The only way one can begin to make a plausible argument along these lines is to adopt a definition of deism that allows for God to intervene in human history (sometimes called Providential Deism or warm deism) and then limit one's claims to "key" founders (usually Franklin, Washington, Adams, Jefferson, Madison, Hamilton, and Paine). Much of my scholarship over the past two decades centers on expanding the notion of who counts as a founder. Can we include Roger Sherman, Samuel Adams, John Hancock, William Paterson, Elias Boudinot Patrick Henry.... in our discussions please? In a perverse way, I hope to be able to use Stewart's book to make this point. If we are going to count Thomas Young as a founder, surely that opens the door to expanding the constellation of founders from 5-7 to at least 800 (think of the many civic leaders involved in the various conventions at the state and national levels, members of the Continental, Confederation, and First Federal Congresses, etc).

We'll see.

If anyone would like a copy of my little essay that shows that there was perhaps only one deist among American civic leaders in the founding era, please feel free to email me a mhall@georgefox.edu.

Mark

Tom Van Dyke said...

Good. The tactic has been David Barton is BS, leaving "the Founders were deists" as the only man standing.

And of course almost all the Defenders of Historical Truth who've made being David Barton's proctologist their cottage industry are MIA when it comes to debunking the deist bleat.

See also Feser on the corollary, "The Founding was the product of the Enlightenment"
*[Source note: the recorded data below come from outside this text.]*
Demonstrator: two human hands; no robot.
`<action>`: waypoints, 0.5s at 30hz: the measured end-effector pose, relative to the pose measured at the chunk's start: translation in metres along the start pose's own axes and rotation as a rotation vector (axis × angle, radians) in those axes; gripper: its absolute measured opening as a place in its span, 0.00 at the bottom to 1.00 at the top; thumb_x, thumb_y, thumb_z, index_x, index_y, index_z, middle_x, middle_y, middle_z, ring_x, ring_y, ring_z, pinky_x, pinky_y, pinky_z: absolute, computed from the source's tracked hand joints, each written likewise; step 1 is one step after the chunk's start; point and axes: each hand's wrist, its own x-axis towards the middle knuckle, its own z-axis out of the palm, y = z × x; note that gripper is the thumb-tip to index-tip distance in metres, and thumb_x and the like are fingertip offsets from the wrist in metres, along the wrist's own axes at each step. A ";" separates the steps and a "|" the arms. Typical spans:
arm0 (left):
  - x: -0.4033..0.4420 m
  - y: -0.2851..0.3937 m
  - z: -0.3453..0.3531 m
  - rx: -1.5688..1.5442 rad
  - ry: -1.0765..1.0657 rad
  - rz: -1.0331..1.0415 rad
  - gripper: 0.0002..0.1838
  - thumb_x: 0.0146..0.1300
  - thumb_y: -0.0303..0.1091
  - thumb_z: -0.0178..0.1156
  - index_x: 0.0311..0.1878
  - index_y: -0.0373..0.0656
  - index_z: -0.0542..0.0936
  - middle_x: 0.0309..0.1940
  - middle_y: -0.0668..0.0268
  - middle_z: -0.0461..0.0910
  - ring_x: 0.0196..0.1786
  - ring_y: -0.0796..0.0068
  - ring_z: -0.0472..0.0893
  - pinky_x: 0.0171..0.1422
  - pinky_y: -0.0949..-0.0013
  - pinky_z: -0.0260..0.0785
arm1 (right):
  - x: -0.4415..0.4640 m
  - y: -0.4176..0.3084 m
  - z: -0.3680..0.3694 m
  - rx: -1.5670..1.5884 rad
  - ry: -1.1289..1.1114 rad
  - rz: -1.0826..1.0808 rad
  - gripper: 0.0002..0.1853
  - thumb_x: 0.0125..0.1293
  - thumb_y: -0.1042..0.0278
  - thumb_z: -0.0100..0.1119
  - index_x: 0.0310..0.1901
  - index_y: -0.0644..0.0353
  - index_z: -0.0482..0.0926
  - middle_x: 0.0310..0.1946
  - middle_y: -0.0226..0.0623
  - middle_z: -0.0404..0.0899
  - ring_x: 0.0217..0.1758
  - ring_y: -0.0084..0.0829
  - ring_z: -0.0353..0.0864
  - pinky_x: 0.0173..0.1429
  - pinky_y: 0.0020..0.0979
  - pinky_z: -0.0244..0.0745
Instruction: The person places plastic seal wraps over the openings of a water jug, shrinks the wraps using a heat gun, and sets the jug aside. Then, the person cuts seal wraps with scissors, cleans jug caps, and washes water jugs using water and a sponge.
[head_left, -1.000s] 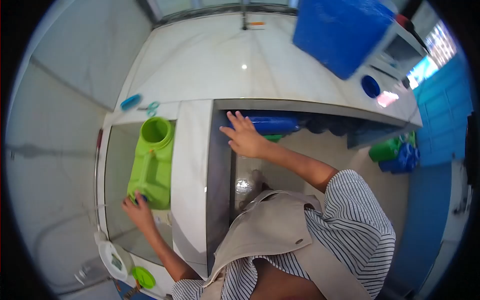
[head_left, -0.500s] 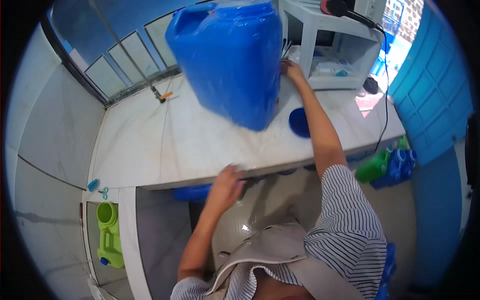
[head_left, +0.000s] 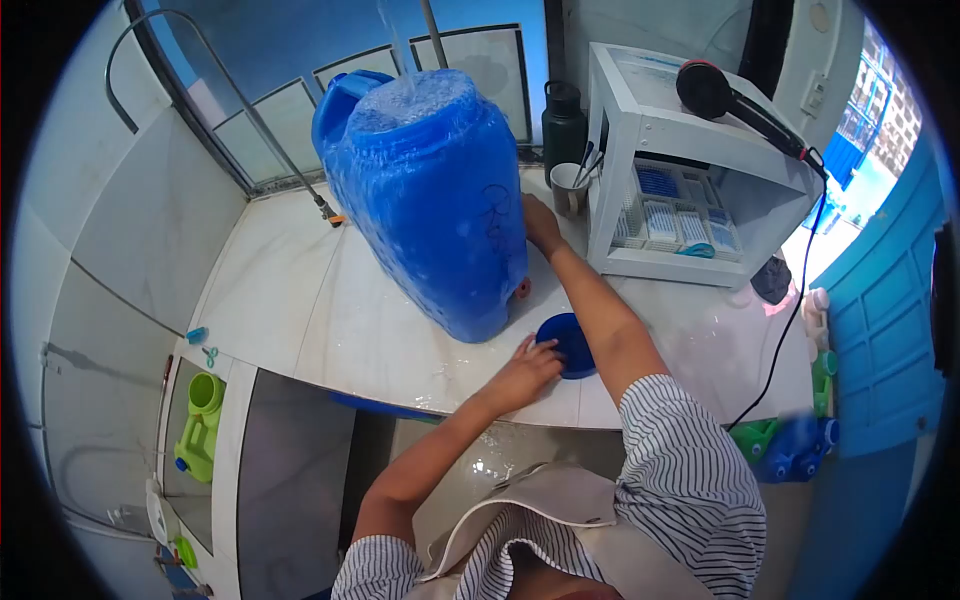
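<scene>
A large blue plastic water container (head_left: pixel 430 220) stands upright on the tiled counter, its wide mouth uncovered. Water (head_left: pixel 410 90) streams into it from above, fills it to the brim and runs down its sides. My right hand (head_left: pixel 541 224) is against the container's right side, its fingers mostly hidden from view. Lower down, my left hand (head_left: pixel 522 376) reaches over the counter with fingers apart, the tips touching the rim of a round blue lid (head_left: pixel 568 346). The lid lies beside the container's base, below my right forearm.
Behind my right hand stand a mug (head_left: pixel 569 190) and a dark bottle (head_left: pixel 563 125). A white cabinet (head_left: pixel 640 262) bears a black corded device (head_left: pixel 735 100), its cord hanging over the counter. A thin metal faucet (head_left: pixel 250 115) is at left; green and blue jugs (head_left: pixel 795 450) sit low right.
My left hand has moved from the counter's front edge up and right to the blue lid. My right hand stays beside the container. The view has shifted, showing the container's water-filled mouth.
</scene>
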 end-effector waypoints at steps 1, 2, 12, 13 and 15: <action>-0.004 0.003 -0.009 -0.159 0.105 -0.103 0.10 0.60 0.34 0.54 0.44 0.45 0.73 0.49 0.63 0.73 0.64 0.61 0.64 0.71 0.48 0.45 | -0.008 -0.002 -0.001 0.002 -0.006 -0.005 0.23 0.60 0.58 0.49 0.57 0.51 0.70 0.52 0.46 0.73 0.53 0.47 0.73 0.55 0.41 0.69; -0.011 0.008 -0.019 -0.318 0.207 -0.206 0.09 0.61 0.34 0.53 0.44 0.44 0.73 0.48 0.62 0.74 0.62 0.63 0.67 0.70 0.52 0.48 | -0.018 -0.005 -0.002 0.061 0.008 0.008 0.24 0.60 0.59 0.49 0.59 0.51 0.68 0.54 0.46 0.71 0.54 0.46 0.72 0.56 0.40 0.68; -0.118 0.003 -0.111 -1.547 1.127 -0.634 0.22 0.60 0.33 0.59 0.55 0.36 0.67 0.49 0.59 0.75 0.55 0.67 0.74 0.63 0.63 0.63 | -0.001 0.020 0.018 0.329 -0.143 -0.020 0.35 0.56 0.60 0.51 0.65 0.62 0.57 0.60 0.55 0.64 0.63 0.45 0.65 0.64 0.35 0.62; -0.120 -0.008 -0.113 -1.635 1.213 -0.584 0.23 0.60 0.34 0.59 0.56 0.35 0.67 0.50 0.59 0.75 0.57 0.65 0.73 0.65 0.61 0.63 | -0.004 0.015 0.015 0.330 -0.151 -0.027 0.35 0.56 0.60 0.51 0.65 0.62 0.57 0.60 0.55 0.64 0.63 0.45 0.65 0.64 0.35 0.62; -0.119 -0.041 -0.093 -1.734 1.296 -0.540 0.22 0.62 0.34 0.57 0.57 0.39 0.65 0.52 0.61 0.73 0.56 0.64 0.72 0.63 0.59 0.64 | -0.010 0.003 0.005 0.368 -0.144 0.058 0.36 0.56 0.60 0.53 0.66 0.66 0.55 0.59 0.57 0.65 0.63 0.46 0.66 0.64 0.34 0.62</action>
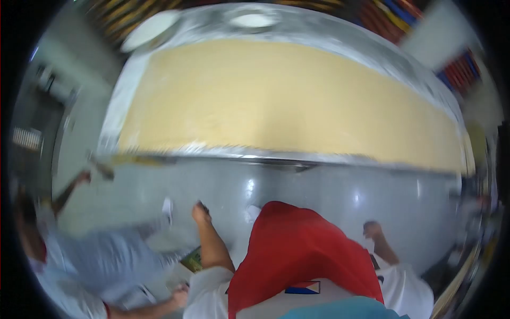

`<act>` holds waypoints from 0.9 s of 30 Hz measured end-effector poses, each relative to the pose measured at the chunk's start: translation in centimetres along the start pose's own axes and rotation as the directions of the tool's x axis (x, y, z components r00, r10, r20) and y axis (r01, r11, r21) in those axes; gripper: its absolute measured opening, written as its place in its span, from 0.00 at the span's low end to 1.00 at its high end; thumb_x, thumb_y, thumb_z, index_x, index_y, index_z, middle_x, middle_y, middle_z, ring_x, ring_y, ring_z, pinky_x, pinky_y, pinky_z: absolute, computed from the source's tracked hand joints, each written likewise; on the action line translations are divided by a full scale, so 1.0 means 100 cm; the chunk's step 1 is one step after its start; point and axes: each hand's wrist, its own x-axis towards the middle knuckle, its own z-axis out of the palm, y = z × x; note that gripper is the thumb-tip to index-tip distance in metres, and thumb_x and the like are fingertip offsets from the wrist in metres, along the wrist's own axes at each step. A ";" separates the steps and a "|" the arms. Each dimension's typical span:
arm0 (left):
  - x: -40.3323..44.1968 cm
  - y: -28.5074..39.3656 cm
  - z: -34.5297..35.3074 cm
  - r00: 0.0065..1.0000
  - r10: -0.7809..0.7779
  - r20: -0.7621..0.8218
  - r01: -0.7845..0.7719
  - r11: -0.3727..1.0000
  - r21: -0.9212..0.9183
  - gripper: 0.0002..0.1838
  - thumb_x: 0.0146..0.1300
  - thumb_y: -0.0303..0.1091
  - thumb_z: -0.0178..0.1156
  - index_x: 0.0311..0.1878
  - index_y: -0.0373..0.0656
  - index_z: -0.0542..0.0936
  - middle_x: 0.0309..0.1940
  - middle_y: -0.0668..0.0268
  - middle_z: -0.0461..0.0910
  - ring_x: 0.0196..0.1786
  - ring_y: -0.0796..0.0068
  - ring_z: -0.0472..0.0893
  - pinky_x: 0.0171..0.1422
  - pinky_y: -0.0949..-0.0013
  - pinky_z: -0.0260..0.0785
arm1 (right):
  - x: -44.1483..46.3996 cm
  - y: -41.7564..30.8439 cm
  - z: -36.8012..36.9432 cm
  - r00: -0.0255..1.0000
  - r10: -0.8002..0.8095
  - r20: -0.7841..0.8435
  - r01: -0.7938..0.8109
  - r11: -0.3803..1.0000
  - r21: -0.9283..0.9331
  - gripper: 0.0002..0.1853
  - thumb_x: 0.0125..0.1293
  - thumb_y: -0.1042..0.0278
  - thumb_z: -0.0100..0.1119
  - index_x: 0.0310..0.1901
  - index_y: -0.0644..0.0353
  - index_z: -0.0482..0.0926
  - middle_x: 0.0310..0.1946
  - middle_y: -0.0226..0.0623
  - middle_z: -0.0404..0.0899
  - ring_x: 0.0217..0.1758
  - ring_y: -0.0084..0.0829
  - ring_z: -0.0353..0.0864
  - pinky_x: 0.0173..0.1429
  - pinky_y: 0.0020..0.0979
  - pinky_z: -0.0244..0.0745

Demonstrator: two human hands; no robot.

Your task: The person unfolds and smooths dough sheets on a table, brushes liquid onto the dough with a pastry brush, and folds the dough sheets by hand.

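Note:
My left hand (201,212) hangs low over the floor, left of the red cloth (297,239) on my front. Its fingers are closed round a small dark object too blurred to name. On the other side of the cloth, my right hand (373,229) is curled closed, and whatever it may hold is hidden. Neither hand touches the table. Across the table lies a wide, flat pale-yellow sheet (255,95), with white powder along its edges.
The long table's powdered near edge (196,149) runs ahead of me. At its far side are a white round item (151,31) and a bowl (254,20). Another person (101,260) is close on the left. Coloured stacked racks (459,72) stand at the back right.

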 end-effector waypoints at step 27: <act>-0.484 -0.250 0.317 0.095 -0.614 0.783 -0.995 -0.092 0.048 0.17 0.61 0.41 0.65 0.47 0.39 0.83 0.39 0.55 0.85 0.44 0.62 0.85 0.50 0.65 0.75 | -0.042 -0.028 -0.318 0.361 -0.275 -0.891 0.387 0.914 -0.125 0.29 0.69 0.57 0.49 0.70 0.54 0.61 0.74 0.45 0.53 0.77 0.47 0.50 0.77 0.49 0.48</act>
http://www.libertylawsite.org/book-review/perception-is-everything/


Jonathan Rowe said...

Mark,

I look forward to your review. I think the book would be a great foil or jumping off point to argue against "the Founders were Deists" thesis.

Michael Heath said...

Tom Van Dyke writes, The tactic has been David Barton is BS, leaving "the Founders were deists" as the only man standing.

And of course almost all the Defenders of Historical Truth who've made being David Barton's proctologist their cottage industry are MIA when it comes to debunking the deist bleat.


You need to expand your scholars to credible ones. No historian I read argues the strawman you create here.

It's possible for informed readers and scholars to both discern what a fraud David Barton and understand the religiosity of the framers.

Tom Van Dyke said...

So where's the scholarly outcry against this shitty book?

Gregg Frazer said...

I will humbly note that my book was written precisely to properly "understand the religiosity of the framers" (at least 8 of them) and to demonstrate that there is another option besides David Barton's Christian America notion and leaving the founders as deists as "the only man standing."

Tom Van Dyke said...

Amen. Note how Stewart went after Dreisbach, Hall, and your honorable self.

A version of this false equivalence can be found in [Hall, Dreisbach, & Morrison’s] The Forgotten Founders on Religion and Public Life.”

You pose a threat to the current revisionist hegemony of the "Godless Constitution" bunch. And they play dirty.

Mark Thompson said...

Part of the problem is defining the word "founding."

Can we agree that "founding" a nation is not simply a matter of drawing on one's "identity" (i.e., atheist, deist, theist, Christian, etc., whether imposed by historians or by contemporaries themselves) to channel some essence at the time that one voted or wrote a political document? As if, after one performed the significant "deed" or "action," it was then imbued with some timeless substance that becomes impervious to change?

In addition, is there not a pragmatic way of understanding origins by also looking at the actions taken by people after the disputed event, and seeing what people made of that document or idea. For example, was their a certain flexibility of interpretation in the words themselves (as there was in the Declaration and Constitution) to suggest that the people who "founded" the country were hoping for such ambiguity?